> **Exercise details**
Below are the entries. Transcribe exactly the lines from the one with "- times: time" through the one with "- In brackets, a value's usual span", ends included, and leave out all others.

┌─ Exercise data

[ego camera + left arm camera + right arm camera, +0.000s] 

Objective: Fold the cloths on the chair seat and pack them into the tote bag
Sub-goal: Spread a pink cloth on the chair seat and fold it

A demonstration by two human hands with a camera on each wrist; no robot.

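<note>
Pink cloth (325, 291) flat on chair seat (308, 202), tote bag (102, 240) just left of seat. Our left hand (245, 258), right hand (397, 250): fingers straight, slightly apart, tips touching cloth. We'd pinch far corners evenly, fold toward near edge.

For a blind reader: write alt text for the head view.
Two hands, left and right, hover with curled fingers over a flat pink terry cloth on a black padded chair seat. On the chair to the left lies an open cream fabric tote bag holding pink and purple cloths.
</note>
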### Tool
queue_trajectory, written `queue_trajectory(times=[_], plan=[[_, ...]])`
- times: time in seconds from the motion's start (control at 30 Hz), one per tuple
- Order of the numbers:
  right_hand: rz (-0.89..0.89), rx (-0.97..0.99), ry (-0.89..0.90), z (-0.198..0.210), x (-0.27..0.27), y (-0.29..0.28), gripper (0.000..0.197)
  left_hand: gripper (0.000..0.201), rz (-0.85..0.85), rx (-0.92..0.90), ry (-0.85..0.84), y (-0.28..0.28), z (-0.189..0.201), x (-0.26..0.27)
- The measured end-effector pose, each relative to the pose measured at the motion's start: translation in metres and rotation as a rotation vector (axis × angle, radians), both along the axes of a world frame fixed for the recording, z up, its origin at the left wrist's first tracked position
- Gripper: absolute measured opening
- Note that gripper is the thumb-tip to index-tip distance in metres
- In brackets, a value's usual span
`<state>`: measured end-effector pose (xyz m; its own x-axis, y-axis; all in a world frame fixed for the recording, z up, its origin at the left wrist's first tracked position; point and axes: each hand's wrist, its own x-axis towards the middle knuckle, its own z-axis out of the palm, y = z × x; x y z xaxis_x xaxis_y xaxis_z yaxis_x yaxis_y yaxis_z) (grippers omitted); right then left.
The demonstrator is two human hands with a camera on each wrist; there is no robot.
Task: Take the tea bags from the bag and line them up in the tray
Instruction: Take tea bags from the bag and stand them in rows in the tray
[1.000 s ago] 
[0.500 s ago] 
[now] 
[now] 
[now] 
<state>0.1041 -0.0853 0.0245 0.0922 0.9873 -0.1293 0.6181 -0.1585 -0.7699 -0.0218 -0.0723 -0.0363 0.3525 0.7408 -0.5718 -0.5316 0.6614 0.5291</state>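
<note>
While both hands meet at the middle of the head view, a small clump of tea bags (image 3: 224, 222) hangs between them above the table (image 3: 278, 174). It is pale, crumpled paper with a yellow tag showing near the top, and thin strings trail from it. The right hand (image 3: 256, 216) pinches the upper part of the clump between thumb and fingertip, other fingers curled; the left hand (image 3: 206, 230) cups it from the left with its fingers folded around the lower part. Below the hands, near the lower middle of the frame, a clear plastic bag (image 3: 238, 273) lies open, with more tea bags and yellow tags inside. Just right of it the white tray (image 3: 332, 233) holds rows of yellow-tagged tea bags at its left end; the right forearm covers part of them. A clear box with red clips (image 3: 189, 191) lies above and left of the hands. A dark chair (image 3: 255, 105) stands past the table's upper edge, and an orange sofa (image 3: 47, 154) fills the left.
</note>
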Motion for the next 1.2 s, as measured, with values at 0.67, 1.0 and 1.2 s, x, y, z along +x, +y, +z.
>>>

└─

> **Answer below**
- times: time in seconds from the motion's start (control at 30 Hz), one per tuple
- Order of the numbers:
  right_hand: rz (-0.89..0.89), rx (-0.97..0.99), ry (-0.89..0.90), z (-0.198..0.210), x (-0.27..0.27), y (-0.29..0.28), gripper (0.000..0.197)
  left_hand: gripper (0.000..0.201), rz (-0.85..0.85), rx (-0.92..0.90), ry (-0.85..0.84), y (-0.28..0.28), z (-0.189..0.201), x (-0.26..0.27)
- The measured end-effector pose, each relative to the pose measured at the motion's start: translation in metres and rotation as a rotation vector (axis × angle, radians), both along the axes of a world frame fixed for the recording, z up, its origin at the left wrist's first tracked position
- Gripper: absolute measured opening
- Note that gripper is the thumb-tip to index-tip distance in metres
- In brackets, a value's usual span

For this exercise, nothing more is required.